Work to complete. Images excluded, reproduce each line of the records exactly as it stands.

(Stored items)
'''

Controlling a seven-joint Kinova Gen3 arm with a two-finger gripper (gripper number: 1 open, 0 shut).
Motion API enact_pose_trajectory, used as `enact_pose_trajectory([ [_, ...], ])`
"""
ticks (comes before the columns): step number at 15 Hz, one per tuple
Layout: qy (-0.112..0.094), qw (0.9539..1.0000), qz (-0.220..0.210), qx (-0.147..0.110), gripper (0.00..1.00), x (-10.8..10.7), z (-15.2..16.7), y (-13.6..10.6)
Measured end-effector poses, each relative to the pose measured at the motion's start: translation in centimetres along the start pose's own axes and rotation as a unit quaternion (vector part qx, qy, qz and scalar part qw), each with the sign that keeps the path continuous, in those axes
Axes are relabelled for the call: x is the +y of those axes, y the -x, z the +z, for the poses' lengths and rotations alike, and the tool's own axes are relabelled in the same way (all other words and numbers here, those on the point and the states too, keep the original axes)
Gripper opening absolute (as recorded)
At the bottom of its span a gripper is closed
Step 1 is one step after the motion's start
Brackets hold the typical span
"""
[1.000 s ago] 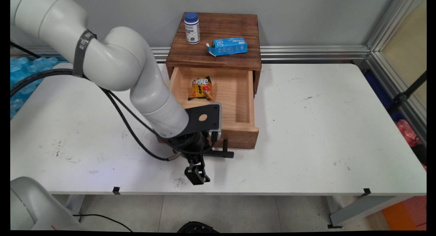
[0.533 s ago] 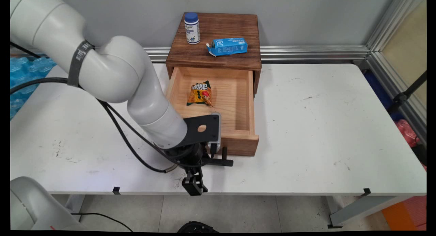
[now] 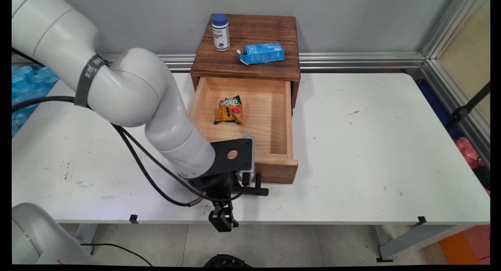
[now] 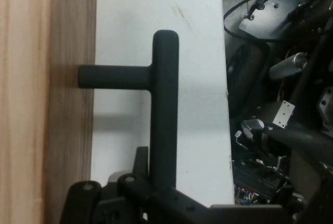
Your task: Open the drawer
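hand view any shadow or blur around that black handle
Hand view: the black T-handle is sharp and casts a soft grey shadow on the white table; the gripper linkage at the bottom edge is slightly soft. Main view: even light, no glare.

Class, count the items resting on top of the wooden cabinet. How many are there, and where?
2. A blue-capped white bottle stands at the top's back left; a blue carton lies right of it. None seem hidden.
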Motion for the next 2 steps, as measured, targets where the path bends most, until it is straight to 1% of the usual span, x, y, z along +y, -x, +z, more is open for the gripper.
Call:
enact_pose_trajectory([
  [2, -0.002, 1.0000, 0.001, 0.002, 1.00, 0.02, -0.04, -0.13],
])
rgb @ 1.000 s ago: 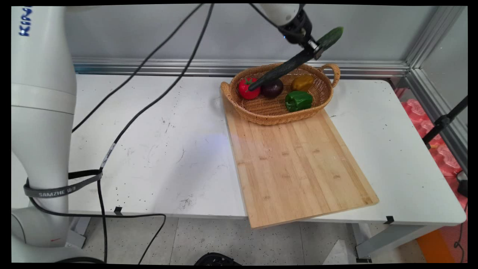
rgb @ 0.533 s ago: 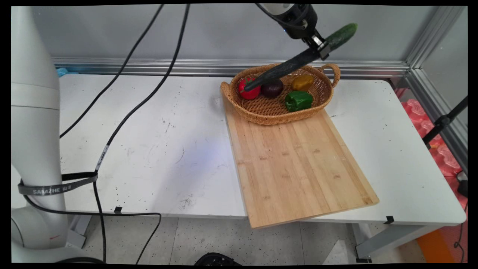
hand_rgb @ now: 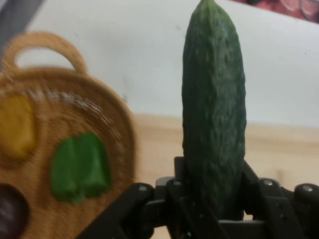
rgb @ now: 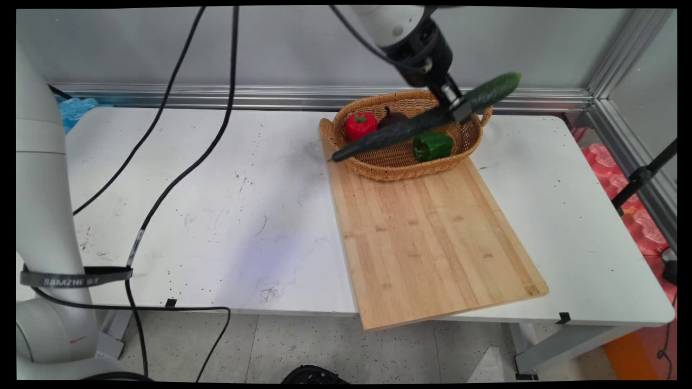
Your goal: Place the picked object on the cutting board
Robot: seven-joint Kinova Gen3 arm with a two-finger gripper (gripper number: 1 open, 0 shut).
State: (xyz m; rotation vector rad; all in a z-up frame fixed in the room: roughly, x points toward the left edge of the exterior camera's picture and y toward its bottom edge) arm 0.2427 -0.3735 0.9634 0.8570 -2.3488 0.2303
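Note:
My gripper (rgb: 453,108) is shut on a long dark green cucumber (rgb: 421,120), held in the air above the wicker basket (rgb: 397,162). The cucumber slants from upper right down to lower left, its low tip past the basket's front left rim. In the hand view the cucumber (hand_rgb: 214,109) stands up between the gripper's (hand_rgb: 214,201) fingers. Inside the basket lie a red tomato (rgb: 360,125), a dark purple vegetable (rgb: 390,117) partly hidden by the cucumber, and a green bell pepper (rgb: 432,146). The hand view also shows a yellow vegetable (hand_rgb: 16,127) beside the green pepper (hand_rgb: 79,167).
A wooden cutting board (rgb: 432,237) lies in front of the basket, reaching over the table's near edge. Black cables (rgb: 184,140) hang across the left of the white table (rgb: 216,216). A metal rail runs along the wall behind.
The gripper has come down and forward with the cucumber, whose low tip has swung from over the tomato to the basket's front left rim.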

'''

Final answer.
Controlling a seven-joint Kinova Gen3 arm with a two-finger gripper (gripper number: 1 open, 0 shut).
Motion API enact_pose_trajectory, used as `enact_pose_trajectory([ [_, ...], ])`
"""
ticks (comes before the columns): step number at 15 Hz, one per tuple
Layout: qy (-0.112..0.094), qw (0.9539..1.0000), qz (-0.220..0.210), qx (-0.147..0.110), gripper (0.00..1.00), x (-10.8..10.7), z (-15.2..16.7), y (-13.6..10.6)
Measured end-effector poses, each relative to the pose measured at the motion's start: translation in centimetres along the start pose's own axes and rotation as a unit quaternion (vector part qx, qy, qz and scalar part qw), each with the sign that keeps the path continuous, in those axes
Axes are relabelled for the call: x is the +y of those axes, y the -x, z the +z, for the poses' lengths and rotations alike, and the tool's own axes are relabelled in the same way (all other words and numbers here, those on the point and the states too, keep the original axes)
Gripper opening absolute (as recorded)
At the bottom of its span a gripper is closed
Step 1 is one step after the motion's start
Brackets hold the typical span
"""
[1.000 s ago] 
[0.533 s ago] 
[now] 
[now] 
Your task: Open the drawer
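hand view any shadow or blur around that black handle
Hand view: the black T-handle is sharp and casts a soft grey shadow on the white table; the gripper linkage at the bottom edge is slightly soft. Main view: even light, no glare.

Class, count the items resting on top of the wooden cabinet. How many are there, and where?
2. A blue-capped white bottle stands at the top's back left; a blue carton lies right of it. None seem hidden.
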Motion for the next 2 steps, as measured, targets where the path bends most, until it is straight to 1% of the usual span, x, y, z along +y, -x, +z, more is open for the gripper.
Call:
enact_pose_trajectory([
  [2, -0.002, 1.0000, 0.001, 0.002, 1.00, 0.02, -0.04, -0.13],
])
rgb @ 1.000 s ago: 
rgb @ 0.533 s ago: 
hand_rgb @ now: 
rgb @ now: 
Your goal: Place the picked object on the cutting board
Robot: seven-joint Kinova Gen3 arm with a two-finger gripper (gripper number: 1 open, 0 shut).
State: (xyz m; rotation vector rad; all in a z-up frame fixed in the room: roughly, x points toward the left edge of the exterior camera's picture and y toward its bottom edge) arm 0.2427 -0.3735 0.9634 0.8570 -2.3488 0.2303
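Note:
My gripper (rgb: 453,108) is shut on a long dark green cucumber (rgb: 421,120), held in the air above the wicker basket (rgb: 397,162). The cucumber slants from upper right down to lower left, its low tip past the basket's front left rim. In the hand view the cucumber (hand_rgb: 214,109) stands up between the gripper's (hand_rgb: 214,201) fingers. Inside the basket lie a red tomato (rgb: 360,125), a dark purple vegetable (rgb: 390,117) partly hidden by the cucumber, and a green bell pepper (rgb: 432,146). The hand view also shows a yellow vegetable (hand_rgb: 16,127) beside the green pepper (hand_rgb: 79,167).
A wooden cutting board (rgb: 432,237) lies in front of the basket, reaching over the table's near edge. Black cables (rgb: 184,140) hang across the left of the white table (rgb: 216,216). A metal rail runs along the wall behind.
The gripper has come down and forward with the cucumber, whose low tip has swung from over the tomato to the basket's front left rim.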

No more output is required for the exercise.